Eddie Izzard and I discuss apes, and whether having a pink bum still means anything in human terms. We decide that apes probably have different criteria when it comes to body hair and bums. There is an awkward silence.
I curse myself for not being able to think of something witty with which to break the awkward silence, but charitably remind myself that I am, in essence, an introvert, and come up with my best material when not under pressure to perform. This, I reflect, is what makes me a writer, and Eddie Izzard a stand-up comedian. Not quite so charitably, I inwardly note that Eddie Izzard is nearly dead on his feet and remarkably lacking in the lols department.
Eddie Izzard explains that he has been out canvassing for Ken Livingstone all day, and shows me his rosette.

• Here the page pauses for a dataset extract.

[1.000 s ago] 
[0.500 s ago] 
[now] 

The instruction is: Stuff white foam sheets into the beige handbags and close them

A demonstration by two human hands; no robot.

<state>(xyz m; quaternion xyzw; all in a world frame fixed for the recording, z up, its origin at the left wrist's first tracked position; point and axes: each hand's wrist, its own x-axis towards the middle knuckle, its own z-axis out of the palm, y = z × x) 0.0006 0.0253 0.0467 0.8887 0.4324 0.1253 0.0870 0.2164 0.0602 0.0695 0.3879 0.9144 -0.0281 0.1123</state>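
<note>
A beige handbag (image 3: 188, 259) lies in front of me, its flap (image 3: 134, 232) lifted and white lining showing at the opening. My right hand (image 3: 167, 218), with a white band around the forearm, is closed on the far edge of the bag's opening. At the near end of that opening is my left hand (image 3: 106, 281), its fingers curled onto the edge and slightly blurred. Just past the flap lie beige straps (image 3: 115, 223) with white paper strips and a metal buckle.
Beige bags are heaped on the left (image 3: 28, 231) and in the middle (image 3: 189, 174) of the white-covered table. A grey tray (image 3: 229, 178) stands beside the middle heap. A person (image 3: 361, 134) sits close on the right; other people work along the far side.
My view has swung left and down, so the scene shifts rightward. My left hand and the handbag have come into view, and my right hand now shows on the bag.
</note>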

He will be running for Mayor of London in eight years’ time. In what I hope is a casual, humorous kind of way, I tell him about the lady at Turnham Green who tried to secure my vote for Boris. I realise halfway through my story that nothing really very funny happened in this encounter, and I don’t really have anywhere to go. Again, we lapse into silence.

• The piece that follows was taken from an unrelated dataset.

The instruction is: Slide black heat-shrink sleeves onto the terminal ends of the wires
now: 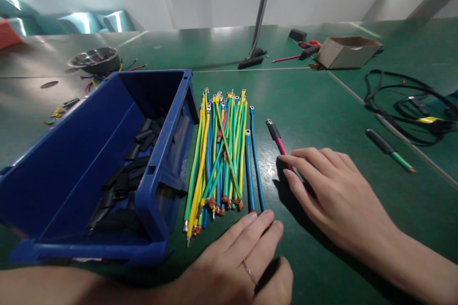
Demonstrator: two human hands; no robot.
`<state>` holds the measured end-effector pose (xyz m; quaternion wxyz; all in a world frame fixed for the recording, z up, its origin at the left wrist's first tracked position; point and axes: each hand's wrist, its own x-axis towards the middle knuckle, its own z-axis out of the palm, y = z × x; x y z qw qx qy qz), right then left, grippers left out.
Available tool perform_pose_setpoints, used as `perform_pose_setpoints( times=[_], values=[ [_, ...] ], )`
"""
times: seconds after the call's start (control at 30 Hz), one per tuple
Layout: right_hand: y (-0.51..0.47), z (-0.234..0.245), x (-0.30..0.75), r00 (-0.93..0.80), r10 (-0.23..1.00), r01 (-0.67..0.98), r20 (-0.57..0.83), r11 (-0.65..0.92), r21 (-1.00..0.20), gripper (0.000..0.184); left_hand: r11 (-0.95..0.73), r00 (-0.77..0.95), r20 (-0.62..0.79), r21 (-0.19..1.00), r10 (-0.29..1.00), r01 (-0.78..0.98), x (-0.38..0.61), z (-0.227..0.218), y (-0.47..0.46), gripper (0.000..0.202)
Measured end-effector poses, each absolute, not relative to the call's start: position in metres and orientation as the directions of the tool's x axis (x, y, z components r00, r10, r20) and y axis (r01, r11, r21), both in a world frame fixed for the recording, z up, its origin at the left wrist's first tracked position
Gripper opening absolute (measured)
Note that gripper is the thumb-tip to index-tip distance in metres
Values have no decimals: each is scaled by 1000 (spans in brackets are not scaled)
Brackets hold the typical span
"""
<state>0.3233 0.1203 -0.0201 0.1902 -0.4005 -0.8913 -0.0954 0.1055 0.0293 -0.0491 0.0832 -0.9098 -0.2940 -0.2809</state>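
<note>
My right hand (325, 188) has its thumb and index finger on a red cable (279, 147), which carries a black sleeve (273, 129) and a metal ring lug at its far end. The cable's near end is hidden under the fingers. My left hand (243, 257), wearing a ring, lies with fingers stretched out at the near ends of two blue cables (249, 171). Left of these is a bundle of yellow-green, blue and red cables (223, 147), many with ring lugs at the far end and some with bare frayed copper at the near end.
A blue plastic bin (157, 190) holding black sleeves (125, 176) stands at left. A green cable with a black sleeve (381, 142) lies at right, near a coiled black cord (379, 100). Farther back are a metal bowl (110, 62), a stand (250, 63) and a cardboard box (341, 57).
</note>
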Motion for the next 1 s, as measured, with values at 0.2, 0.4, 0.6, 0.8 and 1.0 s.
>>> perform_pose_setpoints(
  times=[0.2,0.4,0.6,0.8,1.0],
  values=[
    [123,-13,328,-578,707,778,407,629,12,25,-797,678,487,64,550,601,105,-33,29,11],
    [127,-8,332,-559,721,793,409,610,8,28,-798,654,547,43,523,602,107,-38,28,8],
    [133,-4,339,-570,712,795,410,605,55,34,-791,647,542,53,535,610,106,-35,27,9],
    [143,-8,350,-588,716,796,377,594,115,40,-799,640,564,61,522,598,106,-37,28,8],
    [156,-21,357,-519,792,790,320,588,-172,44,-798,646,570,27,507,602,106,-47,30,14]
  ],
)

Eddie Izzard’s fingernails are beautifully laquered in a slatey brown shade. I am suddenly very conscious of my own peeling silver and ragged cuticles. I examine the tube map, and Eddie Izzard drifts off. He opens an eye when some boys further down the carriage take pictures and their camera-phones make the fake shutter noise. Our train is delayed.
Eddie Izzard says So, what will your novel be about? I repeat my tired, old joke about how most people have a novel inside of them, but I seem to be the exception to the rule, Ha ha ha! He fixes me with a baleful stare and comments that it takes determination to succeed. He mentions a conversation that he has had with John Malkovich in which the latter said that some people have ambition without determination. I say that I understand how John Malkovich feels exactly, exactly. Eddie Izzard says that he still thinks you need determination. We are silent again.

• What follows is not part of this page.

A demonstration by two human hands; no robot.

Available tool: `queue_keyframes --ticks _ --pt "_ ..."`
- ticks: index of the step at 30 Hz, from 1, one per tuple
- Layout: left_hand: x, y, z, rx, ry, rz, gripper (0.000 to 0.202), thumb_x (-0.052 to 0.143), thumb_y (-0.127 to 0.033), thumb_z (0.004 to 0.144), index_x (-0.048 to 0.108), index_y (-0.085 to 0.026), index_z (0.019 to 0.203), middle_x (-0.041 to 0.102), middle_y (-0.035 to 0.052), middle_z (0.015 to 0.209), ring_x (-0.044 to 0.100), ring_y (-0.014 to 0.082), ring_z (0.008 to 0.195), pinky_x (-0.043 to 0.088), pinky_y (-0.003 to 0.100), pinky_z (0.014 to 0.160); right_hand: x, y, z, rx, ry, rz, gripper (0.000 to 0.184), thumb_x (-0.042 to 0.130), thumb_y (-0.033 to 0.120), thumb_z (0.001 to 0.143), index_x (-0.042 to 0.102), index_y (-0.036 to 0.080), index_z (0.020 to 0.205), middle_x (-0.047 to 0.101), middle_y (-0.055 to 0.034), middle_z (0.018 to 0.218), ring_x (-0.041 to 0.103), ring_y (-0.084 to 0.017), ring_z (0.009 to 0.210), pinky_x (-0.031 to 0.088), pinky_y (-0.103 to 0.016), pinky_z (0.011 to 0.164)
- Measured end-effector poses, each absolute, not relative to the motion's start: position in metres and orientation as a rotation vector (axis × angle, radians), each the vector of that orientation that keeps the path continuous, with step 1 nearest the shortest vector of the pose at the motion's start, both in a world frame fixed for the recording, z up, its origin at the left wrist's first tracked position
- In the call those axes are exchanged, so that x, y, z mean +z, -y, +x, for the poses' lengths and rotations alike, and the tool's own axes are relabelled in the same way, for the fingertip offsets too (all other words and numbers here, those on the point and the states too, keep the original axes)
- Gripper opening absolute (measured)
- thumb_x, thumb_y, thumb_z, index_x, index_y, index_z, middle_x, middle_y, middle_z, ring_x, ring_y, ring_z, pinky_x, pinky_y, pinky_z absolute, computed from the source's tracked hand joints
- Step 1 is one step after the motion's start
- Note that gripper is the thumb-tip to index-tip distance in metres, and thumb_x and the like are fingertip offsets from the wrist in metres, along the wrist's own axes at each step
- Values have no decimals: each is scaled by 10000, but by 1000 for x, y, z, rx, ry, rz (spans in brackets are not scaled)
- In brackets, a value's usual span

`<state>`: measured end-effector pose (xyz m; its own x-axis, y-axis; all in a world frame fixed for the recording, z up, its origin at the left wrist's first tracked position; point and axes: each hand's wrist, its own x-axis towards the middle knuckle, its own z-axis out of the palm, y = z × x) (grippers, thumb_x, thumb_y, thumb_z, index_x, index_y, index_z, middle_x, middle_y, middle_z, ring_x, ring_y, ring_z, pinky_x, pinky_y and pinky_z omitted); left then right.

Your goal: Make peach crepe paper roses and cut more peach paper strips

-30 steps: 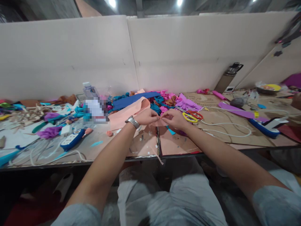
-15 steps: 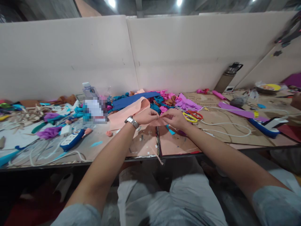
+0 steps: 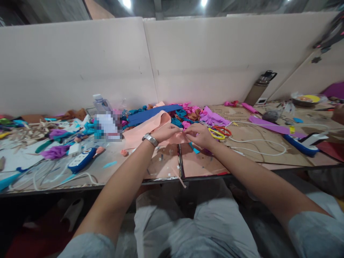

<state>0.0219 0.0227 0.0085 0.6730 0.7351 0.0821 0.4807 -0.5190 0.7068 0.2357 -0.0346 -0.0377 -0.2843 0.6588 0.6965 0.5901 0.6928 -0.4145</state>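
Note:
My left hand [image 3: 166,132], with a metal watch on its wrist, and my right hand [image 3: 199,135] meet over the middle of the table [image 3: 166,166]. Both pinch a small piece of peach-pink foam sheet [image 3: 178,138] between fingertips and thumbs. A longer strip of the same peach foam [image 3: 145,129] lies just behind my left hand, curving up at its far end. A dark blue foam strip [image 3: 153,113] rests behind that.
Yellow scissors [image 3: 216,134] and red scissors [image 3: 223,130] lie right of my right hand, beside white cables [image 3: 258,150]. Pink, teal and purple foam scraps [image 3: 193,115] pile at the back. Two blue glue guns [image 3: 82,159] [image 3: 302,145], a water bottle [image 3: 100,104] and a steel flask [image 3: 259,89] stand around.
My hands and the peach foam piece shifted slightly away from me; the fingers kept working the piece. Nothing else moved.

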Motion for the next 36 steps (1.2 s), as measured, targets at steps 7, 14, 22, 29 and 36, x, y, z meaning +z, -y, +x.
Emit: queue_keyframes --ticks 7,14,22,29,36 --pt "4 -25 23 505 -955 2254 323 596 -443 811 672 -175 648 541 14 565 480 154 601 345 301 558 -37 34 235 74 1980 -1000 119 690 314 867 780 240 894 790 -68 905 699 -231 871 479 -368 830" --pt "-2 -30 24 560 -1010 2236 353 559 -434 821 610 -174 588 494 19 528 467 156 583 343 303 536 -38 35 235 39 1990 -994 105 695 297 871 773 228 876 789 -69 902 696 -226 870 469 -363 840" --pt "1 -27 25 569 -1005 2183 285 577 -396 770 622 -168 604 512 8 557 471 152 591 349 296 556 -41 31 237 12 1971 -964 89 699 221 838 771 227 890 791 -48 881 700 -205 826 484 -337 815" --pt "10 -26 21 567 -967 2160 300 550 -414 772 665 -158 664 590 16 655 512 168 688 389 291 633 -42 28 239 6 1923 -947 92 685 213 843 774 219 868 787 -43 866 703 -191 796 502 -311 774" --pt "8 -32 16 588 -990 2176 273 568 -383 764 705 -149 737 633 15 696 539 151 680 406 279 650 -42 26 241 28 1899 -932 172 660 180 841 806 225 919 786 -47 883 697 -175 792 518 -295 779"
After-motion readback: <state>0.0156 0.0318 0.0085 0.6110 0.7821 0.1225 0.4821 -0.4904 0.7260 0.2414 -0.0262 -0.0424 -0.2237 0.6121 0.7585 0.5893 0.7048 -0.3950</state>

I remember I have spent my week singing. Perhaps this is something Eddie Izzard and I can talk about.
It is not.
The train stops for a spell at Leicester Square. There is a problem at Hyde Park Corner. The train driver doesn’t know how long we will stay here. Eddie Izzard and I examine our watches.
After three minutes, he stands up, asks me if I’ll chance staying on. I nod. We exchange tired smiles. He wishes me good luck, murmurs something about the importance of determination and sticking power, shakes my hand warmly and disembarks.
Three seconds later, the driver announces that we will be on our way. The doors whizz shut and the train speeds west, leaving Eddie Izzard standing on the platform*.
* He’s loaded. He’ll have got a cab.
EDITED at 0835 on Friday 4 May for grammar and lols
Very entertaining piece…hoping Jeff Vader reads it ♥
I applaud you whole heartedly for being a massive knob and saying hello 🙂 Well done, Chris! I would have just sat their drooling, possibly erroneously quoting Blackadder under the immense sudden pressure of his glorious presence. I’m sure you were far more charming than you recall…
I don’t think I’d have managed to get past “I like my women like I like my coffee. With a spoon in them!” Good work.
I have just remembered the bit of Eddie Izzard I quoted at Eddie Izzard (having previously suppressed the memory). He said ‘Are you driven?’ and I said ‘Oooh yes, driven everywhere!’ He didn’t laugh. Presumably he still thinks it’s a crap joke.